Photo © Benny | Théâtre La Tempête | Site Officiel
M comme Médée est une adaptation, dramaturgie et mise en scène par Astrid Bayiha. Beaucoup de textes ont servi pour l’adaptation de cette pièce.
- « Médée » , poème enragé de Jean-René Lemoine
- « Manhattan Medea » de Dea Loher, traduction de Laurent Muhleisen et Olivier Balagna
- « Medealand » de Sara Stridsberg, traduction de Marianne Ségol-Samoy
- « Médée de Sénèque », traduction de Florence Dupont
- « Médée » de Jean Anouilh
- « Médée-Matériau » de Heiner Müller dans le recueil Germania mort à Berlin et autres textes, traduction de Jean Jourdheuil, Heinz Schwarzingert, Jean-François Peyret, Jean-Louis Besson, Jean Louis Backès.

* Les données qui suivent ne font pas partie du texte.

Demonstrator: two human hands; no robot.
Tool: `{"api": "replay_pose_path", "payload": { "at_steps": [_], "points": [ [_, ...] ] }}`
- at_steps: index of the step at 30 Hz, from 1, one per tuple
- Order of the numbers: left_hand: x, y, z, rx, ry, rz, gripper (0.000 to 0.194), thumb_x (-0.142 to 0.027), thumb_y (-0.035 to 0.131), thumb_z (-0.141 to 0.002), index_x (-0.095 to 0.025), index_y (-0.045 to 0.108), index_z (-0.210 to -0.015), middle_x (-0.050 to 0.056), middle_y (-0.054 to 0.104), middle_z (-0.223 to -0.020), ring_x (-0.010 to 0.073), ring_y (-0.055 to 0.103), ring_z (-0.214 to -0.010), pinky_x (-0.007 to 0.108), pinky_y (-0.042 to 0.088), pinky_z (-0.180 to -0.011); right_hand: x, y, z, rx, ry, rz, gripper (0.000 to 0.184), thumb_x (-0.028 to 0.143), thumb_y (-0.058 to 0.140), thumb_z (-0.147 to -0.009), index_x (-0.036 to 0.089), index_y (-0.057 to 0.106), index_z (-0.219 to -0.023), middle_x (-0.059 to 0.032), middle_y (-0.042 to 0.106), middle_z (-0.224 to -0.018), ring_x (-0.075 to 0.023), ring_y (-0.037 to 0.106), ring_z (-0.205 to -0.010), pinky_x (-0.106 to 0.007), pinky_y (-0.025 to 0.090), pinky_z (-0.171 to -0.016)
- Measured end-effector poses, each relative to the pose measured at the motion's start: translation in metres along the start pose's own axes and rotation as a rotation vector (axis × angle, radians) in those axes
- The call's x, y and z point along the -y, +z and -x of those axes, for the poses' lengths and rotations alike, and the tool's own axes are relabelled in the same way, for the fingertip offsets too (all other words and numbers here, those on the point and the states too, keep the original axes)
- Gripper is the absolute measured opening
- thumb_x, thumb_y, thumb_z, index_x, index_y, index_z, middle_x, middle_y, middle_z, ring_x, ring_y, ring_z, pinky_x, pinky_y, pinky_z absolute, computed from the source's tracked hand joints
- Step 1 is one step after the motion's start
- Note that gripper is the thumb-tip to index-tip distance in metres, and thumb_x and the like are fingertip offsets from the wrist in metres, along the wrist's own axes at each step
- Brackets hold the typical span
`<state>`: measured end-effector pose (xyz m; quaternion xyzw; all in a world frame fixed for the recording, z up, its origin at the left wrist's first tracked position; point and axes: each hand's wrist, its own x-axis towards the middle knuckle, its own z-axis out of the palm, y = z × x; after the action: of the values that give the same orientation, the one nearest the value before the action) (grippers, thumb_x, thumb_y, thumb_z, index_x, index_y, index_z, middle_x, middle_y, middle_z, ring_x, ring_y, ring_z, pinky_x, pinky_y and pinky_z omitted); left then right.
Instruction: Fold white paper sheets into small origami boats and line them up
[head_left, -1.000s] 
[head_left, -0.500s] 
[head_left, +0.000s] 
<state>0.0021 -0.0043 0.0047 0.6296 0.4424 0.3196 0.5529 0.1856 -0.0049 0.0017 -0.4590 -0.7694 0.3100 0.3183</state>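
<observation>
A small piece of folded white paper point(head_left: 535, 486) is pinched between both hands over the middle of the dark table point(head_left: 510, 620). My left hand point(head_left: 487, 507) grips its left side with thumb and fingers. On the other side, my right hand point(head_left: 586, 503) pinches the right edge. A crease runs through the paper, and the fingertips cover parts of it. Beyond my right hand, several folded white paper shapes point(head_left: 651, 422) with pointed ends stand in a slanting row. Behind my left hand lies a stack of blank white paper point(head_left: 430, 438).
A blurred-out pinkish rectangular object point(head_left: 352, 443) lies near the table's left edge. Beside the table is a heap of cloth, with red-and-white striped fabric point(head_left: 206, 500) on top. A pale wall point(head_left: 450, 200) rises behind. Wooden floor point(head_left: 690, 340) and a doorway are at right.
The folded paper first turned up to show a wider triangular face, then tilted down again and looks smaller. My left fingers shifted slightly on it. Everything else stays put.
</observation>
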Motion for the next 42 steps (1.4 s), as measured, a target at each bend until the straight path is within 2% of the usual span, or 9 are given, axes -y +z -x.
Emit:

Quatre bancs, trois rideaux blancs illuminés d’une lumière bleue, une estrade.
Du maquillage et de beaux costumes colorés. Nous rencontrons tout au long de cette pièce, Maidai, Medea, J, Médée, M, Coryphée et Jason. Coryphée est au centre de cette scène guidant les comédiens et comédiennes du chœur, en les questionnant et répétant leurs propos de façon comique et ironique.
Ici, Médée a pris vie à travers quatre magnifiques comédiennes, mélangeant chants et textes. À elles quatre, elles vont s’unirent pour faire entendre leurs voix sur l’amour monstre qu’elles subissent avec Jason.
J’ai adoré cette pièce, même si le démarrage de la pièce est assez long, des moments incompréhensibles. J’ai apprécié le mélange entre textes et chants.